• Exercise objective
Reply with one number, the count of lines below that contain the string "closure".

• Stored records
◆ ◆ ◆

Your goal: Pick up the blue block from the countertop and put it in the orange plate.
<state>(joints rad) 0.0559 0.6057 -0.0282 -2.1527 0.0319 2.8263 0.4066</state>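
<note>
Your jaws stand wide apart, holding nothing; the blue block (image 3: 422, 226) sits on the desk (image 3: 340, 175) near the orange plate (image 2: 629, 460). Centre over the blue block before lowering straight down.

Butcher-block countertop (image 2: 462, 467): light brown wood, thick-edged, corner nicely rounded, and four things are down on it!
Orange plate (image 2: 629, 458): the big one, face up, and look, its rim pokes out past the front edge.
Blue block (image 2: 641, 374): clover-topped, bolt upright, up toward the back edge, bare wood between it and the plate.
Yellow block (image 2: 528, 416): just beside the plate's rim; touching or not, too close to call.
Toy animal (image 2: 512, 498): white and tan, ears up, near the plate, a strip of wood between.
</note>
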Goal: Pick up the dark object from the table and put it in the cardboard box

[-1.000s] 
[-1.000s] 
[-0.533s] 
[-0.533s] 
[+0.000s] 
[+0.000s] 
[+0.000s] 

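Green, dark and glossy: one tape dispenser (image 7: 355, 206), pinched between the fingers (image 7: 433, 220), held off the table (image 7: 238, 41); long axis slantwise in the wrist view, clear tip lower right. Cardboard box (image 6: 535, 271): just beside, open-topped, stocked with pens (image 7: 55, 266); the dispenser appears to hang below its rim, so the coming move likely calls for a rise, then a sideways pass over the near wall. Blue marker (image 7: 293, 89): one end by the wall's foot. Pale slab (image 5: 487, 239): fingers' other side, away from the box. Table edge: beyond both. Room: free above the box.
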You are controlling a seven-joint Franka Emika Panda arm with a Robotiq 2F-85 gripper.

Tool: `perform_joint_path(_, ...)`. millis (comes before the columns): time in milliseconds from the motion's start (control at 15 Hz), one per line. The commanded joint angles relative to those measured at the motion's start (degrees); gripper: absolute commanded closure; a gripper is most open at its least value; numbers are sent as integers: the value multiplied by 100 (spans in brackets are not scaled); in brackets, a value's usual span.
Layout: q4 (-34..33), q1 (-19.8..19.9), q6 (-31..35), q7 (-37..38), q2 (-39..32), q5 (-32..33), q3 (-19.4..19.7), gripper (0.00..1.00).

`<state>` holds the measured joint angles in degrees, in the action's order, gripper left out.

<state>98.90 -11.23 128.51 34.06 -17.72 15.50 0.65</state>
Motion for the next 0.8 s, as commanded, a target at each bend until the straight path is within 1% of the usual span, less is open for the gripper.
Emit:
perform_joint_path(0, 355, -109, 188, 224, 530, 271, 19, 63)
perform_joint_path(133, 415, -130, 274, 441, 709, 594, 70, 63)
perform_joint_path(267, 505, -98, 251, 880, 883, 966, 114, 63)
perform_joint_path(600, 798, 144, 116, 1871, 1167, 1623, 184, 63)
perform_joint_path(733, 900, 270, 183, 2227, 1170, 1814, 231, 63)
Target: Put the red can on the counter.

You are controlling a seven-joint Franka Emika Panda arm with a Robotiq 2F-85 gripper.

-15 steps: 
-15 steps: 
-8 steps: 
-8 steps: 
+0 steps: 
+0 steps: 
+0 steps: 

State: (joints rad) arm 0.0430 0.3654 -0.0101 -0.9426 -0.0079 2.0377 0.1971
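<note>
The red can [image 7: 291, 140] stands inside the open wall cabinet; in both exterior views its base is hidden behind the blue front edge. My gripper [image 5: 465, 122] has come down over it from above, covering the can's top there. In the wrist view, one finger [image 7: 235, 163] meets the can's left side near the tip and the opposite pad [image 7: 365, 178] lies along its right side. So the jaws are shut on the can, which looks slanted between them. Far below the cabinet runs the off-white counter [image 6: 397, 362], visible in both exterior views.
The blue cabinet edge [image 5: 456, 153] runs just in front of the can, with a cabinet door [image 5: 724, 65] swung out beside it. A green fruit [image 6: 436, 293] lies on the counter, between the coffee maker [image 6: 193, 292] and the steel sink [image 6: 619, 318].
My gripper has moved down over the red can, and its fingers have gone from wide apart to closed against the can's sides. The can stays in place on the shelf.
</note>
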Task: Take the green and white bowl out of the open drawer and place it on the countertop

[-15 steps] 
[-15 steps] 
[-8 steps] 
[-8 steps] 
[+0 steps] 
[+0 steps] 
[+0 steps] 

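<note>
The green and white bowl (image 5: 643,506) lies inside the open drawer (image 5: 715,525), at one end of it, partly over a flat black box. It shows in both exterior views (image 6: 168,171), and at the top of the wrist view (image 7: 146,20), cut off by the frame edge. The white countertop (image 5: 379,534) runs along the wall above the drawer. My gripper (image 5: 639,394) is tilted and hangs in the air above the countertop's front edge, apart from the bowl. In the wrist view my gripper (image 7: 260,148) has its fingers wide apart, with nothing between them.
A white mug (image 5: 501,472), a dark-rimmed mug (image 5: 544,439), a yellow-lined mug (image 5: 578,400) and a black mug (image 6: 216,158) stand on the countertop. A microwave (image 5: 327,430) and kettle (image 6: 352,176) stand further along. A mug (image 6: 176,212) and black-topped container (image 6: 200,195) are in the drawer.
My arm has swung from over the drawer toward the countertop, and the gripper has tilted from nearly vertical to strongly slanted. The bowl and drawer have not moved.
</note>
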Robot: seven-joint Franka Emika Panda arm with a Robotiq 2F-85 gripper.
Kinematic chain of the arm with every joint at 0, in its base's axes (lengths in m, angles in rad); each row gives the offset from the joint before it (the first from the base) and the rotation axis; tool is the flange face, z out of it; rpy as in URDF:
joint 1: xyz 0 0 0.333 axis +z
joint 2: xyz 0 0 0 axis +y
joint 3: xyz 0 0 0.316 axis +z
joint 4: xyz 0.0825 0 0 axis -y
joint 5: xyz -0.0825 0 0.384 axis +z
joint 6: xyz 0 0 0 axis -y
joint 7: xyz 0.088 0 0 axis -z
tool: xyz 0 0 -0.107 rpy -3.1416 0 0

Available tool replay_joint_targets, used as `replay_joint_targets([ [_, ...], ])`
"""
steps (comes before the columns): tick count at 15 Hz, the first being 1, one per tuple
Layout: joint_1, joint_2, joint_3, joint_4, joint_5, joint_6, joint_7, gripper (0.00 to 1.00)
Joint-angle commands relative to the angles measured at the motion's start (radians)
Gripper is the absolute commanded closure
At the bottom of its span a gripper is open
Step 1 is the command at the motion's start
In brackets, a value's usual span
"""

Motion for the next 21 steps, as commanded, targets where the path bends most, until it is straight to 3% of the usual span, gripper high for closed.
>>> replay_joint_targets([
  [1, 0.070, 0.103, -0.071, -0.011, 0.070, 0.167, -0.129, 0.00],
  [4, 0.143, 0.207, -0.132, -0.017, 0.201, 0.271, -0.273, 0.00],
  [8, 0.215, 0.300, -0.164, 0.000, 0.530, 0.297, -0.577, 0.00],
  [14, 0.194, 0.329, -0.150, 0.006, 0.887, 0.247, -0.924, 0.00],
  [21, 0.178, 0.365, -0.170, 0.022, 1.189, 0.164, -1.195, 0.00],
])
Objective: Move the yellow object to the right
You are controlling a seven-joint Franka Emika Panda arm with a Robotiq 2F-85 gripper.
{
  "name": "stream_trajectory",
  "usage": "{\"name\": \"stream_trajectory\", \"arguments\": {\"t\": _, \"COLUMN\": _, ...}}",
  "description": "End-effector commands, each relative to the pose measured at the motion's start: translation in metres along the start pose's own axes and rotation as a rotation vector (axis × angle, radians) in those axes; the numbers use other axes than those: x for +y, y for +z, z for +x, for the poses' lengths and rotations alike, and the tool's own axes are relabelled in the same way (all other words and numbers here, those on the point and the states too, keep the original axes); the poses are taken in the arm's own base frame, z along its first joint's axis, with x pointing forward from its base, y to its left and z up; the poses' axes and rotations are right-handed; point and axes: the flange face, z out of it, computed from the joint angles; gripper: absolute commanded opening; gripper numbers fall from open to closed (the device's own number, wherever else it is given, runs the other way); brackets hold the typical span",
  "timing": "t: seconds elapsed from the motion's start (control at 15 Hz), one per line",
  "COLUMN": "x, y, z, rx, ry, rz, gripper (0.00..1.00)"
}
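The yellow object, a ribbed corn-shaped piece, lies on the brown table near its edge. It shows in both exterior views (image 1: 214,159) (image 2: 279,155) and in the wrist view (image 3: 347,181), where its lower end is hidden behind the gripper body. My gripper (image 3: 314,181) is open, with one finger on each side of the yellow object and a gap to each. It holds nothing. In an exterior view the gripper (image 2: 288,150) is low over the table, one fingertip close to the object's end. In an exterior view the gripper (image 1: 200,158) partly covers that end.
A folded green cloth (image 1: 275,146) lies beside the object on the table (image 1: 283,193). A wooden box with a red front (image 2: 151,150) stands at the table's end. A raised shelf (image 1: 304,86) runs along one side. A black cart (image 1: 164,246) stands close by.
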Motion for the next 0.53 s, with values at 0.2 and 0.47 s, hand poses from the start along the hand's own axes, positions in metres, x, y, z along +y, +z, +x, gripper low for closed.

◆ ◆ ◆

• Response
2